Our philosophy at Formula Botanica has always been that formulators should be proud of preservation, as this keeps both you and your customer safe.
Examples of Permitted Free From Claims
According to the guidelines, Free From Claims that allow an informed choice to a specific targeted end user are still permitted. Examples of permitted claims may include “acetone free” nail polish remover, for those wishing to avoid the strong smell of acetone when doing their nails. Other examples would be “free from animal derived ingredients” which would be a permitted claim for a product formulated for vegans, or ‘free from alcohol’ in a mouthwash intended as a family product.
Overall, the guidance encourages formulators to be positive in their marketing. For example, rather than making the claim “free from irritating ingredients”, you can claim that a product is formulated for sensitive skin. The advice is that free from claims need to be evaluated on a case by case basis, so this is something for brands to think about carefully when they are marketing their products.
As this guidance applies Europe-wide, there are differences in how the 2019 revision to free from claims are being implemented in different EU Member States. In France and Germany, the guidance is being enforced in a stricter way. Natural certification body Cosmebio has recently challenged the change in guidance, claiming that Free From claims can be useful for consumers. This is a bold stance and one that supports consumer choice over avoidance of certain ingredients, regardless of whether they are prohibited or not.
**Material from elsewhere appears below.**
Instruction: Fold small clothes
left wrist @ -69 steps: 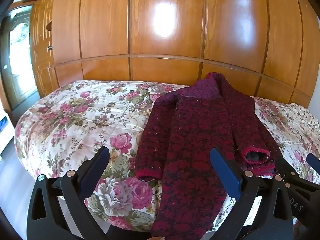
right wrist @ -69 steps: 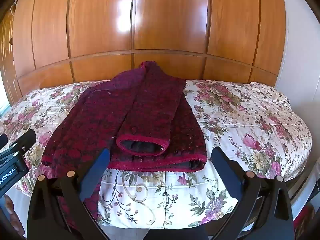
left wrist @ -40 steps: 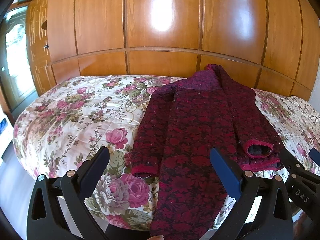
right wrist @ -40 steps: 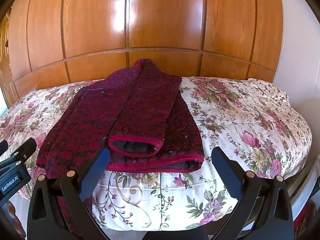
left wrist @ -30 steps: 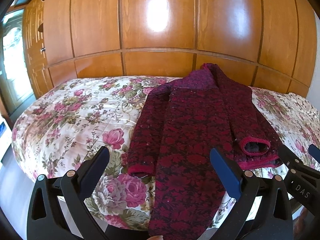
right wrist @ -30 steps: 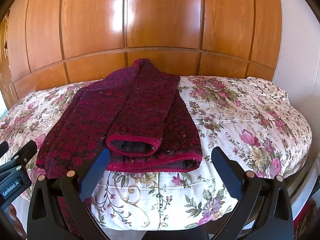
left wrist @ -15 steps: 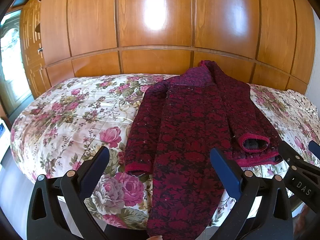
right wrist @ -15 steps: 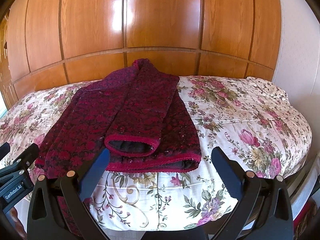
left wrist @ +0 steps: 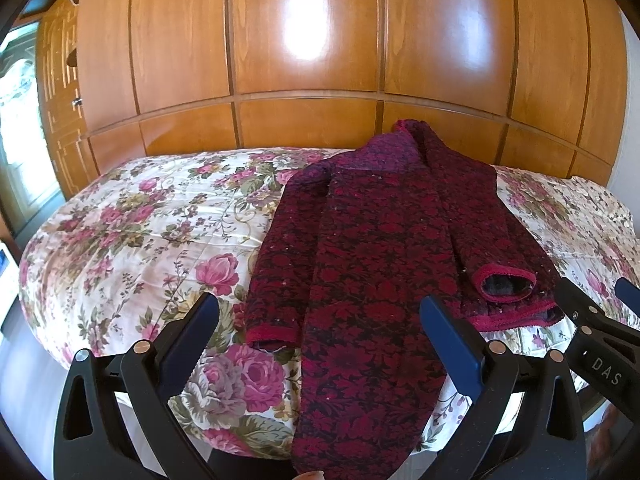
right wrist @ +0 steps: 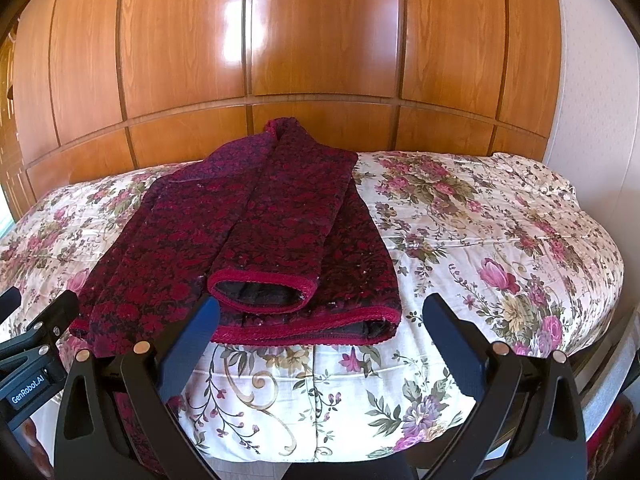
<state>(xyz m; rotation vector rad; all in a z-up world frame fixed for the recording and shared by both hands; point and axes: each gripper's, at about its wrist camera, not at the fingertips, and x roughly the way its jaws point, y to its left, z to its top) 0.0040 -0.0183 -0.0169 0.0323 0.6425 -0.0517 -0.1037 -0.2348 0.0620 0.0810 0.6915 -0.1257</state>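
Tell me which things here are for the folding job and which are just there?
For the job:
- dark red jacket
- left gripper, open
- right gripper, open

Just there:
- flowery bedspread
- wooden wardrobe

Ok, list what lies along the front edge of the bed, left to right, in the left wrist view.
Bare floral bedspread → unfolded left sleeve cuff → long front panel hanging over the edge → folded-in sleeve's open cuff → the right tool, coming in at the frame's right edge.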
The Formula Botanica Position on Free From Claims
All beauty brands must comply with cosmetic claims legislation. We teach all of our students that they must comply with cosmetics regulations in our award-winning online courses and we show them the difference in cosmetic claims requirements globally. However, we still feel that there are some important nuances that are often overlooked when it comes to free from claims.
1. Consumers are not chemists
The overwhelming feeling we’re left with, reading the European Commission’s technical document on cosmetic claims, is that the cosmetics industry assumes that every customer can read an INCI list, which is clearly not the case. In fact, the message we’ve received from the UK cosmetics industry is that, if you have an allergy, you need to learn how to read the label and identify the ingredients that you might be allergic to.
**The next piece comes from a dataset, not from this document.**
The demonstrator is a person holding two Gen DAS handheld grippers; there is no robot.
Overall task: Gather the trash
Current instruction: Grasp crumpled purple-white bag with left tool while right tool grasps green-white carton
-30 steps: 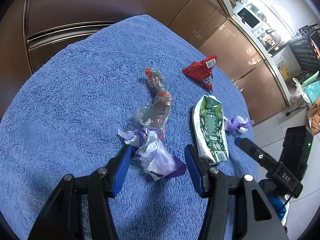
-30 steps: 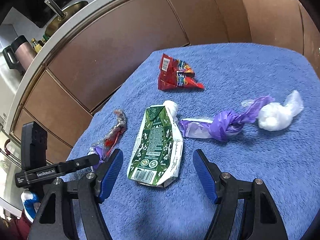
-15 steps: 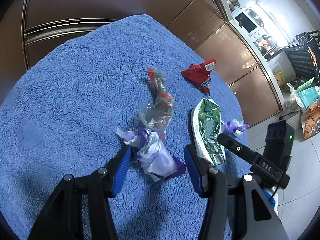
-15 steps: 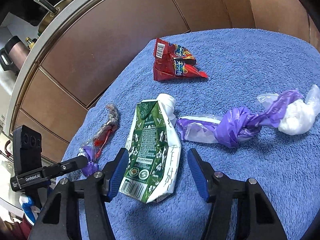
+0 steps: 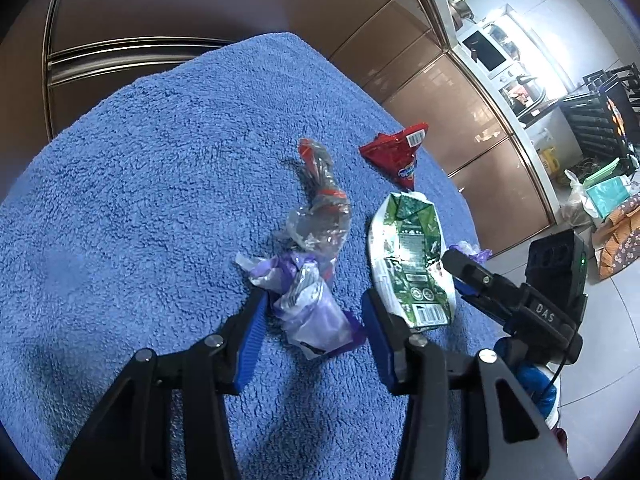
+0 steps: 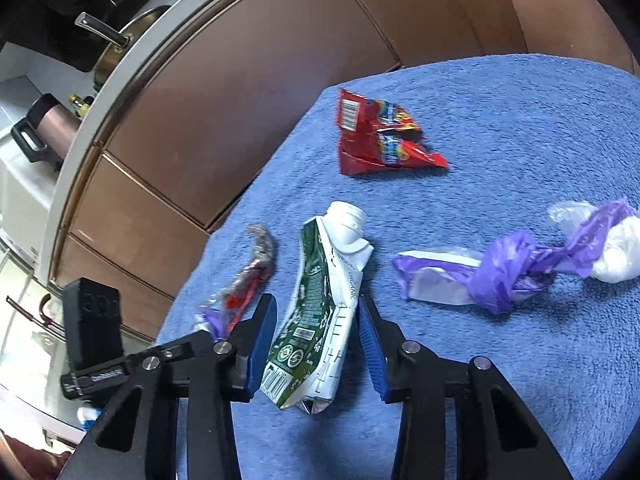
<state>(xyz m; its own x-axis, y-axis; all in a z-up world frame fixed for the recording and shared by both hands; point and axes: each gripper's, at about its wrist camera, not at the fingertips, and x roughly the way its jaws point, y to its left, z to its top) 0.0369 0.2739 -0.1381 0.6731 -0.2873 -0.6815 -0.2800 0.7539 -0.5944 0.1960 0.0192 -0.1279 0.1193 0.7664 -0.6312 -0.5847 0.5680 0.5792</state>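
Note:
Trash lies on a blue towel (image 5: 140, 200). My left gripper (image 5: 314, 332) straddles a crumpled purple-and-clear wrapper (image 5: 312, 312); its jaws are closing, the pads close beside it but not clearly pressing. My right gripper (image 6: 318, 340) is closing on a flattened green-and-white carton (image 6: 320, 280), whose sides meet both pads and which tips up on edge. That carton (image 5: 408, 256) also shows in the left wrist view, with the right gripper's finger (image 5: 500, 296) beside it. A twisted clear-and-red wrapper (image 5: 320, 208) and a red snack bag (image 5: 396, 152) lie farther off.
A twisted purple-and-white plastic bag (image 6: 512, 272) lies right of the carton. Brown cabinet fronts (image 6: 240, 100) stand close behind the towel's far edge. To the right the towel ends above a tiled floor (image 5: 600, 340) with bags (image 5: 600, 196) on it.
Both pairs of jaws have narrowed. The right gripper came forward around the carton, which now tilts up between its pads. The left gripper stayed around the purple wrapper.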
Cosmetic ingredients come in many forms and just because you have an allergy, does not mean that you should be able to understand what every ingredient is and does. Consumers are not chemists and nor should they need to be. We wish that industry had better means for communicating ingredients with consumers, because meanwhile, they are battling against apps, websites, blogs and social media posts that spread like wildfire.
Free from claims are currently a useful tool for customers with certain allergies and we know that reading cosmetic ingredients lists isn’t always easy. That being said, free from claims may well not be the best tool for communicating about particular allergens and, as this is such a large point of contention, perhaps another mechanism may be feasible instead. After all, whilst this group of consumers will only be small, it is still important. For this reason, we feel the industry bodies should acknowledge these difficulties when drafting regulations.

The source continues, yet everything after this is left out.